Autobiography with Scholarly Trimmings
In October 1962, a young US Navy officer named Martin Sherwin noticed unusual activity. “Although we were on the West Coast,” he recalled decades later, “a sense of being engaged in an international crisis permeated my squadron’s ranks. Extra munitions, and weapons we had never before stored, were delivered to our hangars . . . Marines in full battle gear were being flown east aboard military air transports. Something important was happening, and we were going to be part of it.” After witnessing that small part of the Cuban Missile Crisis, Sherwin went on to graduate school and a distinguished career as a historian of nuclear conflict. In Gambling with Armageddon, his new history of the crisis, he has now surveyed that dreadful episode with a perspective far above that of his younger self.

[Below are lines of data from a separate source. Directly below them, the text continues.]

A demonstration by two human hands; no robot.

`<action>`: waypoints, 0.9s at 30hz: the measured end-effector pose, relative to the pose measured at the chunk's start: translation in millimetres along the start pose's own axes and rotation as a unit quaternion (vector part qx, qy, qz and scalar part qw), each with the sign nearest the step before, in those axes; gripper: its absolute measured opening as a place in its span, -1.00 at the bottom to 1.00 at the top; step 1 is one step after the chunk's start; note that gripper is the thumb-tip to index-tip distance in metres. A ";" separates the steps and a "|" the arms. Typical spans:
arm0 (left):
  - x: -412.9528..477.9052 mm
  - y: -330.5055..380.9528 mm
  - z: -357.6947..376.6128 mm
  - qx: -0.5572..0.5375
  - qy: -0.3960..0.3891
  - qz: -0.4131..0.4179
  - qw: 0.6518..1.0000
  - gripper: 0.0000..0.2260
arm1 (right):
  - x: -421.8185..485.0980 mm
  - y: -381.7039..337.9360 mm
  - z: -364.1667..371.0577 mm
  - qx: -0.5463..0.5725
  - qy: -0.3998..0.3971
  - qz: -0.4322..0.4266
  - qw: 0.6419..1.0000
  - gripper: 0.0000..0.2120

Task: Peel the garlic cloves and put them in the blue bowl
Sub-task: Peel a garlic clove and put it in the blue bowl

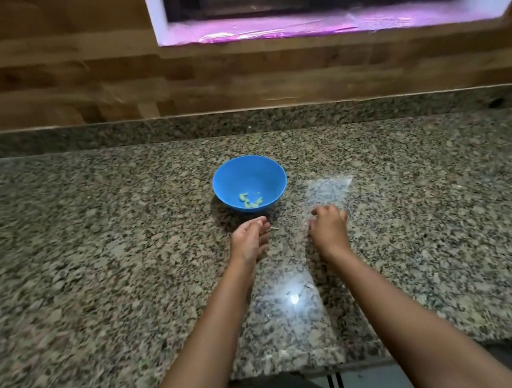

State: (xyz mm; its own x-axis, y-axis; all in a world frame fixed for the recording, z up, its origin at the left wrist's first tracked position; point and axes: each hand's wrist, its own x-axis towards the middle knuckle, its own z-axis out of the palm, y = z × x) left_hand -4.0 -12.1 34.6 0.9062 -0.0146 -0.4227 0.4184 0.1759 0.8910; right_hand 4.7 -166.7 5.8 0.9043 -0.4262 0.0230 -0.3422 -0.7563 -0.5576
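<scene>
The blue bowl [249, 176] stands mid-counter with several pale green peeled garlic cloves [250, 200] at its bottom. My left hand [249, 239] hovers just in front of the bowl, palm turned inward, thumb and fingers curled toward each other. A small thin sliver [274, 228] shows at its fingertips; blur hides whether it is pinched. My right hand [328, 227] is palm down to the right of the bowl, its curled fingers holding the near end of a clear plastic bag [328, 191] that lies flat on the counter.
The speckled granite counter [101, 233] runs wide to both sides, with a raised granite lip and a wooden wall behind it. A window sill [298, 26] sits above. The counter's front edge [289, 368] is close to my body.
</scene>
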 end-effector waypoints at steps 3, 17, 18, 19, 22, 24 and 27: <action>6.7 0.6 7.3 0.015 -0.015 0.000 1.000 -0.84 | 4.9 8.2 2.7 -0.030 0.000 -0.010 0.999 -0.79; 14.4 -3.2 -7.5 -0.022 0.022 0.027 0.999 -0.86 | 17.8 -21.1 -7.3 0.078 -0.018 -0.060 0.995 -0.88; 14.4 -2.8 -10.4 -0.028 0.030 0.028 0.999 -0.86 | 17.2 -33.1 -12.2 0.102 -0.017 -0.083 0.991 -0.88; 15.0 -2.4 -13.3 -0.034 0.040 0.029 0.998 -0.85 | 17.8 -46.2 -16.1 0.130 -0.008 -0.102 0.986 -0.87; 16.7 -0.5 -20.3 -0.036 0.073 0.041 0.996 -0.88 | 26.7 -81.3 -23.6 0.211 -0.016 -0.114 0.971 -0.85; 20.4 -1.7 -25.5 0.021 0.101 0.072 0.992 -0.89 | 33.8 -96.4 -23.0 0.251 -0.037 -0.104 0.962 -0.84; 32.6 -3.0 -31.4 0.171 0.103 0.109 0.974 -0.81 | 35.1 -101.4 -21.4 0.287 -0.048 -0.085 0.953 -0.83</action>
State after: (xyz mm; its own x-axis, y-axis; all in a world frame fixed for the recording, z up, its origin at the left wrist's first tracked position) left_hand 22.4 17.8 12.9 0.9590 0.1908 -0.2097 0.2450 -0.1858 0.9515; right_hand 65.7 -115.6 80.9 0.9630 -0.2534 0.0916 -0.0185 -0.4014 -0.9157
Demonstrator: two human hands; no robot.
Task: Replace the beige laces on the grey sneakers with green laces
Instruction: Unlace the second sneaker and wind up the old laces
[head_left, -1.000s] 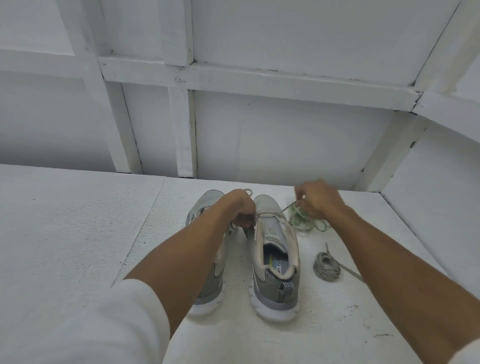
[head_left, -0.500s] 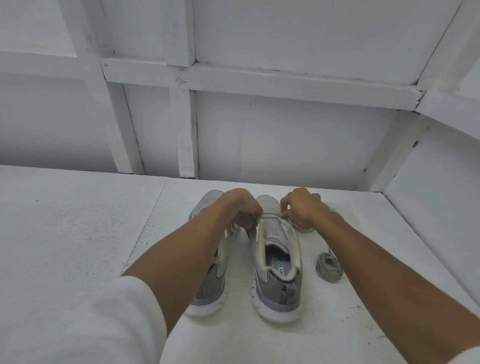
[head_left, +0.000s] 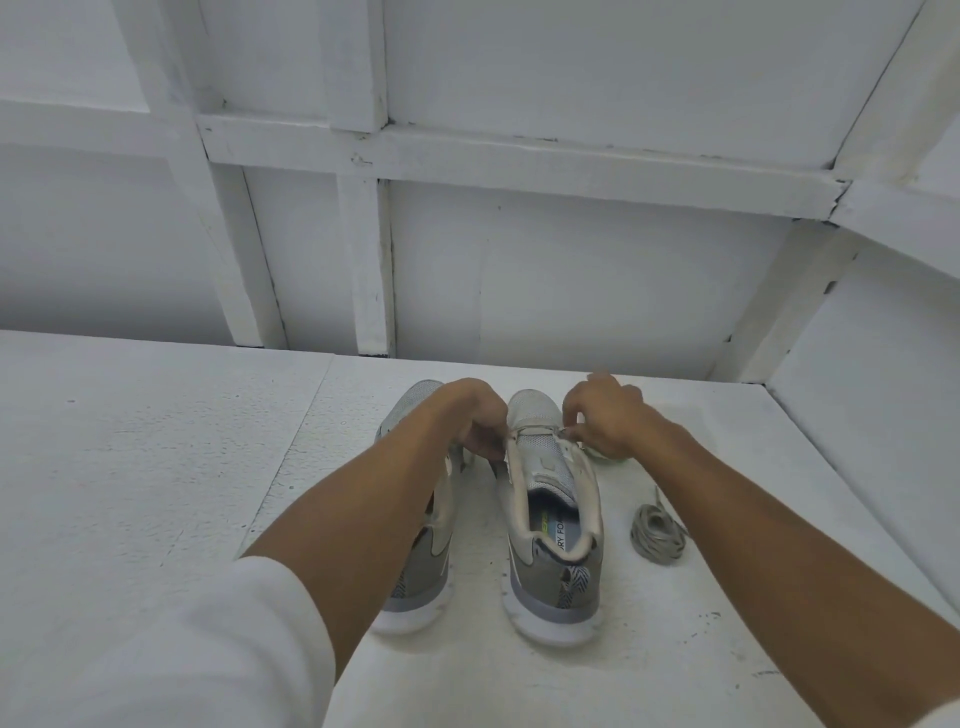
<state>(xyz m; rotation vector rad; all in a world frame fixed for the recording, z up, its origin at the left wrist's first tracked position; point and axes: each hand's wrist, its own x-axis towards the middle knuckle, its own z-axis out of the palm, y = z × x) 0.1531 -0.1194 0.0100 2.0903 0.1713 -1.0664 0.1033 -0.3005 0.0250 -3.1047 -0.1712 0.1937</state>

Sherwin follows a tradition dating back to at least Thucydides: studying history as a way to expand our understanding of our own experiences. This autobiographical tradition has served historians well, as both scholars and teachers. Our personal experiences—and those of our ancestors, biological or fictive—inspire our research, help us make sense of the past, and guide our students to questions that drive their curiosity and passion.
The most directly autobiographical historians are those who, like Sherwin, have lived through the events they narrate. Along with war veterans, there are great histories by former diplomats, activists in social movements, and journalists. Other historians write after sharing more universal experiences. In Mother Is a Verb, for example, Sarah Knott writes as both a mother and a historian to explore mothering across time and place. Every day that we live, we are participants in history as well as its chroniclers.
Much more commonly, historians ask questions about events they have not witnessed, but that are still connected to their own lives. I’ve written two books this way. One asked about why my hometown had a rapid transit system when so many cities do not, and the second asked why my university was demanding that I submit my oral history projects to an ethics process that seemed designed to review laboratory science. In both cases, key decisions had been made before my birth or during my early childhood, so I had been even less of a participant than Lieutenant Sherwin. But to the degree that I was trying to understand the circumstances that shaped my own life, I too was writing a kind of autobiography.